Repeat the records below exactly, beginning at the first line and finishing with the line that contains "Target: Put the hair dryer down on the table".

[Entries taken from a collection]
>>>>>

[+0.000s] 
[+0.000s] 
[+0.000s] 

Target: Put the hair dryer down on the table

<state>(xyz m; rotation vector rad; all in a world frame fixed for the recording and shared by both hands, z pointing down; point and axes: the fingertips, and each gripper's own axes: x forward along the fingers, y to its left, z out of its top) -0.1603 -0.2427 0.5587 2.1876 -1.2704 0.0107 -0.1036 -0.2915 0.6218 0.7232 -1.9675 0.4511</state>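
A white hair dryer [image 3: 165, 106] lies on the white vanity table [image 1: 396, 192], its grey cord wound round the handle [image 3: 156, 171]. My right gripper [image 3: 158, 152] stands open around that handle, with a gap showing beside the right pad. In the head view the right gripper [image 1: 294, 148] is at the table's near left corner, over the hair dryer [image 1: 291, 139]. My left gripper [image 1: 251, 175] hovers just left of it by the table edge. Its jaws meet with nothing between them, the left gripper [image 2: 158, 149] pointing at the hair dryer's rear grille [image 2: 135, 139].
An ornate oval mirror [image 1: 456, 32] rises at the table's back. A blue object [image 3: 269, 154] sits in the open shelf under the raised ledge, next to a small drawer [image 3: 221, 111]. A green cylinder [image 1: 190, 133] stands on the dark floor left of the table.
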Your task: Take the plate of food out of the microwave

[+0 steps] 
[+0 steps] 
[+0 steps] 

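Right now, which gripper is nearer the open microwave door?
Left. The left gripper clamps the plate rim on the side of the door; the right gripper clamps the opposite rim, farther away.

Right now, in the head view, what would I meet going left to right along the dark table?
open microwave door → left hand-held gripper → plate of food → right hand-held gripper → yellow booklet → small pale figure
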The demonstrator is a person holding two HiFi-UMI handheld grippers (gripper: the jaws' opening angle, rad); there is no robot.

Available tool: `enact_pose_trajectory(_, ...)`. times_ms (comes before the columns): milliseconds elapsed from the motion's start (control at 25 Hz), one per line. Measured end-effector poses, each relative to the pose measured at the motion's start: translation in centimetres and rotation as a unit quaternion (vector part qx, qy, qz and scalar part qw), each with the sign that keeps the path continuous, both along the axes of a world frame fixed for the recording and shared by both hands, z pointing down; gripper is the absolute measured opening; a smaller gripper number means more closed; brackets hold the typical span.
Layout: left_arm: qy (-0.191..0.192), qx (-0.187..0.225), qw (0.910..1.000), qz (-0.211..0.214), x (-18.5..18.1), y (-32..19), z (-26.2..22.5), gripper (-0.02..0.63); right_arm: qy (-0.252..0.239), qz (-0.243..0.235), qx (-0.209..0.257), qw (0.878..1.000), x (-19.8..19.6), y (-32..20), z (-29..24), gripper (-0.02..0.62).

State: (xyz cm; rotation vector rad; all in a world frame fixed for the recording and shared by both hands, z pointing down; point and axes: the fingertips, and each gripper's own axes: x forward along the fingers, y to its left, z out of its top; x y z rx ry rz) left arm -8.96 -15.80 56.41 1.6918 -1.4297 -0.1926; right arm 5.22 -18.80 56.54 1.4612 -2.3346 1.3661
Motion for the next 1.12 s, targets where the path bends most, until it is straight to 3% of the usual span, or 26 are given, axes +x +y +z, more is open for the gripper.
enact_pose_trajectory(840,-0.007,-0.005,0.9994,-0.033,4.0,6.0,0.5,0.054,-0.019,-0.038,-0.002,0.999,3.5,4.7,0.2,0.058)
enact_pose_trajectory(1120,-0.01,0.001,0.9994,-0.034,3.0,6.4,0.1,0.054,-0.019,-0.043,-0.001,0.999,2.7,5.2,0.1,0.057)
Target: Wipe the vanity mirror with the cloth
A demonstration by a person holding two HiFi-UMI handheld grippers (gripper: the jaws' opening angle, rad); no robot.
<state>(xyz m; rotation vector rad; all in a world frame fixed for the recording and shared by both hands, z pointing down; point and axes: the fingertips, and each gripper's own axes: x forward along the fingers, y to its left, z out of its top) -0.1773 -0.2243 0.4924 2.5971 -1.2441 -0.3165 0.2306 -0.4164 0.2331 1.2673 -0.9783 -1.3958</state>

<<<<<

Written solution:
[+0.000s] 
[+0.000s] 
[+0.000s] 

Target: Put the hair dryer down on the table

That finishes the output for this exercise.